I think Kai said something along the lines of “I’m always performing”. Do you see the positionality of the live model problematic in the context of its restrictions, or do you see them as possessing some agency? Did anything strike you as interesting in the presentation? Perhaps a moment of significance? Talk about it in any manner. (:
I have a friend who will not participate in a live drawing session if the model has a penis. Something about the strangeness of another anatomy, she says. How do we encounter another body unlike ours? What is it about its foreignness makes us want to turn away? I always want to look, to see, at anything that captures my attention, so I can only understand her repulsion (is this the right word? This is the word I have) in theory. I was enraptured during the entire performance, the presence that Kai holds is undeniable. So was her voice, the music. I think objectification as problematic has been said and theorised to death. I am getting sick of it; I think of Kristeva, of what she says about the abject, that beyond the boundaries of sub/objecthood is a ruptured, altered perception. What comes to mind when I think of Kai’s performance now is this:
What happiness for us who are omitted, brushed aside at the scene of inheritances; we inspire ourselves and we expire without running out of breath, we are everywhere! From now on, who, if we say so, can say no to us? We’ve come back from always.

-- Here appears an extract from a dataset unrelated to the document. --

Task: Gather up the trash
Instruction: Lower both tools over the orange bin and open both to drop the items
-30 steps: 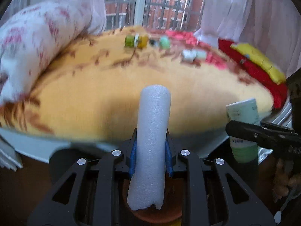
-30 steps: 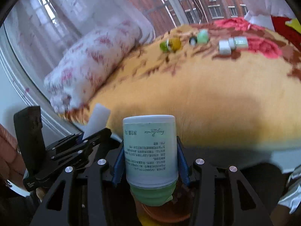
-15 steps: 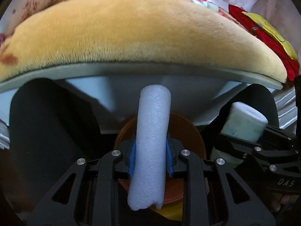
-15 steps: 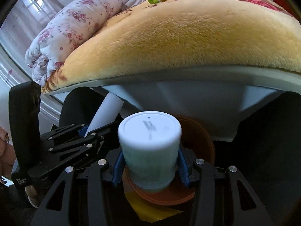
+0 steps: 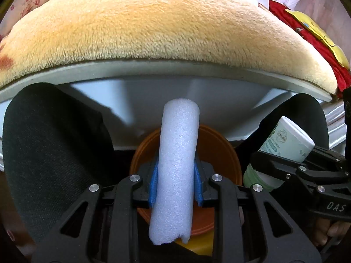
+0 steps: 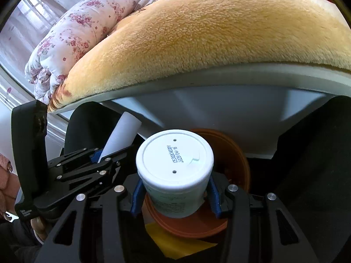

Hélène Cixous, “The Laugh of the Medusa”
There is a conflation of objecthood and omission on my part here, but I leave the associations and logical jumps for you to make. When she climbed to the top of the room, a soft laughter escaped my belly and there, a dominion that doesn’t seek to trample. A dominion that merely desires another perspective, fresh air. Perhaps a part of me doesn’t mind being an object, if that means I am free to exercise my agency without scrutiny. Subjects are granted autonomy, selfhoods, only to be taken away. This is what I feel sometimes when people look at me too intensely. A precarity that tells me I fear being seen as a person because then I can be diminished. Objects cannot be diminished because they are already no longer. Maybe I am digressing but you said I could write whatever I wanted, so to be uselessly sincere, I tell you that it is 12.07am, cusp of 19 April. I am a few minutes late in sending you my answers. Can the live model be late (which suggests movement, an arrival, which suggests an eventual departure), or is the live model doomed to be static (always-already arrived and so may never depart)? In the three or six hours of live modelling, the model’s thoughts and interiority escapes the sight of those who want to capture their body in charcoal lines. In those few hours, minutes, the live model’s body is studied for their materiality, nothing more, nothing less. It is only in the after, the before, that the tension of bare skin behind a cloth robe brings to attention we are usually covered. As if we constantly have something to hide.